[RECORDS TO USE]:

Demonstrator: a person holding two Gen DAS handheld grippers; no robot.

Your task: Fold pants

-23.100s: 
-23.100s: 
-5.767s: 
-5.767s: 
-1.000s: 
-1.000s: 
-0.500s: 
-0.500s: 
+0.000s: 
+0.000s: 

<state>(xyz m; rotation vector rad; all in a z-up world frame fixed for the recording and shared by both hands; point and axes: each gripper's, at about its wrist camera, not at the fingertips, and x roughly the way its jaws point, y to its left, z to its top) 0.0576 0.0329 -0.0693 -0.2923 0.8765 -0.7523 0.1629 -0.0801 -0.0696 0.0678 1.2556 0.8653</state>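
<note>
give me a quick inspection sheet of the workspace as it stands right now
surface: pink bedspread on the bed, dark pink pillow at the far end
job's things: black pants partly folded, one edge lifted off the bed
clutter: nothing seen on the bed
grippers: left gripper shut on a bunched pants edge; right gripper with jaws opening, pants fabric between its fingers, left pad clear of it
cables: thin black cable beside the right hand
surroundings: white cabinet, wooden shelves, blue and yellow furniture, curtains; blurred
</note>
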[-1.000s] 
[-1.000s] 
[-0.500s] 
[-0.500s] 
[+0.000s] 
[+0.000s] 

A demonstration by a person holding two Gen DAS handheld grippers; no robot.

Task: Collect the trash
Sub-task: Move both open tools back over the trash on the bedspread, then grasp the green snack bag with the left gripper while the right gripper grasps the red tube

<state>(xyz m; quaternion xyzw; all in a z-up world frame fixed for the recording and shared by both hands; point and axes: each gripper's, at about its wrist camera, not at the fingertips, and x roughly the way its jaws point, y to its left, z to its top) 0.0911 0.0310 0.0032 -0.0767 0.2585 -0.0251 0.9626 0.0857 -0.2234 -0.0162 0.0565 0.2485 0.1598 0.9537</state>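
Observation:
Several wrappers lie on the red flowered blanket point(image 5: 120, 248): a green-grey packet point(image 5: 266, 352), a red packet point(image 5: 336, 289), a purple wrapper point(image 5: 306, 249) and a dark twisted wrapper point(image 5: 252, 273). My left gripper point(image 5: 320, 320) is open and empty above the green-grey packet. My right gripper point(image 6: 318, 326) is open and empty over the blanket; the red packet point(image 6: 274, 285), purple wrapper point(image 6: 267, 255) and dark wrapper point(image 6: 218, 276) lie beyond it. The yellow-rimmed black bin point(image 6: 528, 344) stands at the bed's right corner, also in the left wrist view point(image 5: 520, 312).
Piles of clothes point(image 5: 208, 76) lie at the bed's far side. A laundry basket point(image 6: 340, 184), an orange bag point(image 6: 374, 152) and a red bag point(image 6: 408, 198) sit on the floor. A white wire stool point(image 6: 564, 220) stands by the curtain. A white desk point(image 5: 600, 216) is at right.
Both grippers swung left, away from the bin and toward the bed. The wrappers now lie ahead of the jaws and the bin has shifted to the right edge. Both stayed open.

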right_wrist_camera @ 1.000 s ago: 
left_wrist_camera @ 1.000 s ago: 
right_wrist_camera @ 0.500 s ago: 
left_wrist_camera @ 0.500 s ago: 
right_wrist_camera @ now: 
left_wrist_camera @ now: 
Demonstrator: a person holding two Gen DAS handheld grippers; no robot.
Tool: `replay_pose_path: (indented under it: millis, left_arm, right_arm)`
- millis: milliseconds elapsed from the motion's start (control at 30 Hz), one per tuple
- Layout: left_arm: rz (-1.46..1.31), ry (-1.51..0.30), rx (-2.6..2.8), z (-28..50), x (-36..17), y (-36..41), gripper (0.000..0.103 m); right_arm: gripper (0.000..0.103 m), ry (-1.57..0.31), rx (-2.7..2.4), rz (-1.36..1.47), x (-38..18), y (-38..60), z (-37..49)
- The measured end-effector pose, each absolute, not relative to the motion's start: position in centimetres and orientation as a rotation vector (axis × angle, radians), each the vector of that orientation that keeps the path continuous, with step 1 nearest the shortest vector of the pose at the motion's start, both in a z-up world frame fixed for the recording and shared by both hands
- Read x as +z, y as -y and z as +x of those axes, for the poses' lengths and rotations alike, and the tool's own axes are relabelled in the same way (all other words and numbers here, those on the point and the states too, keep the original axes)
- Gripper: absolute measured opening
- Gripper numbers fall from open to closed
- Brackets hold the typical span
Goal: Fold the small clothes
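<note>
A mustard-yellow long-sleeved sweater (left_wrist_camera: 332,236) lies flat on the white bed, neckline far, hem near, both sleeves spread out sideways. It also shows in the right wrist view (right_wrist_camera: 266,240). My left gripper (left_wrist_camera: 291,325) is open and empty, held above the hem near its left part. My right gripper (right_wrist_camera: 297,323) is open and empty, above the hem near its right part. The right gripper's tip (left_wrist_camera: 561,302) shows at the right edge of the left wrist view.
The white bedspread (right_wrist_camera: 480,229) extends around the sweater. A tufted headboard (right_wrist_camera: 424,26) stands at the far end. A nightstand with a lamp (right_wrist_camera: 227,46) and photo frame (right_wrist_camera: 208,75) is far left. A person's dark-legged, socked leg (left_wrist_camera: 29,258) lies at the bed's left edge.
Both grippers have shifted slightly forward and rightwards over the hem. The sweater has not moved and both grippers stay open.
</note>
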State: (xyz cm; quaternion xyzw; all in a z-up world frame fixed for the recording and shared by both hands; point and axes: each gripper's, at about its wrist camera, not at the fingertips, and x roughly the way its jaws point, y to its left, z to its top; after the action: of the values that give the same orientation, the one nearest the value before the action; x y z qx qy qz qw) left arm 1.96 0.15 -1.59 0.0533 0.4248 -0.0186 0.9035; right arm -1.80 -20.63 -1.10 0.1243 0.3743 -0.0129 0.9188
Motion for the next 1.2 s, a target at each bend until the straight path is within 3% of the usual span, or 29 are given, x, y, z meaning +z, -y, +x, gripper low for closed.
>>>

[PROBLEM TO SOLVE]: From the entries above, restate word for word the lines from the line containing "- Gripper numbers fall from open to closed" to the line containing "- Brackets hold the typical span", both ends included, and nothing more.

[ANSWER SPACE]:
- Gripper numbers fall from open to closed
- Brackets hold the typical span

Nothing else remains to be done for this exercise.